Kerby et al.,[28] in their evaluation of mechanical properties of urethane and bis-acryl interim resin materials, concluded that bis-acryl Protemp Plus showed significantly greater flexural strength and work-of-fracture than other resins after 24 hours of wet storage. They stated that the monomer system of Protemp Plus could produce polymers that were less susceptible to water sorption than urethane-based resins. This result is similar to our study which showed the superiority of bis-acryl resins over the light-cure resins.

Some authors claimed that during the bending test, Trim specimens were deflected without breakage, and the maximum force recorded by the universal testing machine was measured. Other researchers also found that after different storage conditions, extreme plastic deformation without fracture occurred and this resulted in the failure of Trim specimens.[14, 17, 24]

Sharma et al.[29] stated that the flexural strength of PMMA was comparatively better than the flexural strength of Urethane dimethacrylate (UDMA). Their result is consistent with our study. Moreover, they claimed that in order to remove the excess material during initial polymerization, UDMA specimens were taken out and then placed again in the mold for complete polymerization. This might deform the material and change its flexural strength.

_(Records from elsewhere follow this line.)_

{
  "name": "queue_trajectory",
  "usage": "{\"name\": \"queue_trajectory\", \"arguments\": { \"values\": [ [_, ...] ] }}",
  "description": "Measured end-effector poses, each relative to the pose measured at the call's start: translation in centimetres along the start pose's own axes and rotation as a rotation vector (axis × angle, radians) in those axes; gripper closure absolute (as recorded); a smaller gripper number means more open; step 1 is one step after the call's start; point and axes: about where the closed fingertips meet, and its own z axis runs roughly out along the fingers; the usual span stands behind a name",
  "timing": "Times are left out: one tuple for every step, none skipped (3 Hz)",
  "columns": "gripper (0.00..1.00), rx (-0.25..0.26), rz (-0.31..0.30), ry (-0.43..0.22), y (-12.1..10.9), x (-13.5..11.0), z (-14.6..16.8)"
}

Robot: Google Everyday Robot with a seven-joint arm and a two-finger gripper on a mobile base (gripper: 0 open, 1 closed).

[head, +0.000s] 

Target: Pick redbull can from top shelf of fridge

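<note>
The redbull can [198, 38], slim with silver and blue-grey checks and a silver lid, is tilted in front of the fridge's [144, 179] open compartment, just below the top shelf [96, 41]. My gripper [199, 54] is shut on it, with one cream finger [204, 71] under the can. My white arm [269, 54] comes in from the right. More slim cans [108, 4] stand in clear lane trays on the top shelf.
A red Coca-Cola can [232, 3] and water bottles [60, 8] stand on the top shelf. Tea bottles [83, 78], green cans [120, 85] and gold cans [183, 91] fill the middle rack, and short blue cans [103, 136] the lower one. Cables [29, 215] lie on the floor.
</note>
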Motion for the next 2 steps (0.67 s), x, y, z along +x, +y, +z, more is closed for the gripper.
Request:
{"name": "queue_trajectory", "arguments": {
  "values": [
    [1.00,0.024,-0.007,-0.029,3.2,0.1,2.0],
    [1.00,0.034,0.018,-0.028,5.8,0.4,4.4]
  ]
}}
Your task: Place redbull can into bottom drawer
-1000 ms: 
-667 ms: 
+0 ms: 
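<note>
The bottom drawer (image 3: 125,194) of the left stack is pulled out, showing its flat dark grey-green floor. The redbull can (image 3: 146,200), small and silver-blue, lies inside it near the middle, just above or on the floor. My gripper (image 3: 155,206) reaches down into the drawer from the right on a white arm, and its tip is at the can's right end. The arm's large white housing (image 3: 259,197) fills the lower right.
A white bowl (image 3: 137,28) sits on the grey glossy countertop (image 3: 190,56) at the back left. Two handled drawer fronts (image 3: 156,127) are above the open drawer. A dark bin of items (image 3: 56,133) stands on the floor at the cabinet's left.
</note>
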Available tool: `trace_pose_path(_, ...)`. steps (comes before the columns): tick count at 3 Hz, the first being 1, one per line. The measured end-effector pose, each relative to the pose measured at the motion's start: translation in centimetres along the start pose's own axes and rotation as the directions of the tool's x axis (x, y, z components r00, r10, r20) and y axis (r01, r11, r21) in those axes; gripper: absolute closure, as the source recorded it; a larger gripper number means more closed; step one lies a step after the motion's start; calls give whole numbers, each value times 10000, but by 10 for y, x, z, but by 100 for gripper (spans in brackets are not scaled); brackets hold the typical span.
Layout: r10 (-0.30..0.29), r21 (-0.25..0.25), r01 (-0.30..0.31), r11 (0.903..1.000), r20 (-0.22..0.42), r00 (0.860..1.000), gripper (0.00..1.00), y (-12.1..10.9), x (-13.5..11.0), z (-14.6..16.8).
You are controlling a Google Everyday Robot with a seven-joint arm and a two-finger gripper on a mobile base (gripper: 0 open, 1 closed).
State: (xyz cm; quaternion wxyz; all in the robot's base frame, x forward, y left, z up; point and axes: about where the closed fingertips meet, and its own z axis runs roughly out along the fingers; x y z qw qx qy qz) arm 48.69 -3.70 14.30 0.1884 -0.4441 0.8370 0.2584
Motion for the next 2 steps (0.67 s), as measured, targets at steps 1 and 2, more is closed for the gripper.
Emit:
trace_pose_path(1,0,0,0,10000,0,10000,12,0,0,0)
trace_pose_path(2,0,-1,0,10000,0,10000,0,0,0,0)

One of the limitations of this study was the weak correlation between monotonic flexural strength and resistance to fatigue loading. The fatigue tests proved to be more pertinent than monotonic flexural strength. Therefore, testing materials under one consistent load may be inadequate to provide relevant information for long-term clinical performance.[30] Additionally, the interim resin materials can also be affected by saliva, food components, beverages and interactions among them in the oral environment.[20, 31-33]

There are no published studies to identify the appropriate mechanical properties of interim materials which can best aid the clinicians to predict the clinical performance of these materials in vivo.[34] Hence, all clinicians should be aware of various characteristics of restorations and select the suitable temporary material for each patient.[8]

Conclusion

According to the present study, it can be concluded that bis-acryl interim materials present higher flexural strength than methacrylate-based resins. Therefore, application of bis-acryls in patients with heavy occlusion can be considered. It seems that these interim restorations might work in long-term use. According to our results, we can also suggest the application of dual-curing temporary materials when high mechanical strength is needed.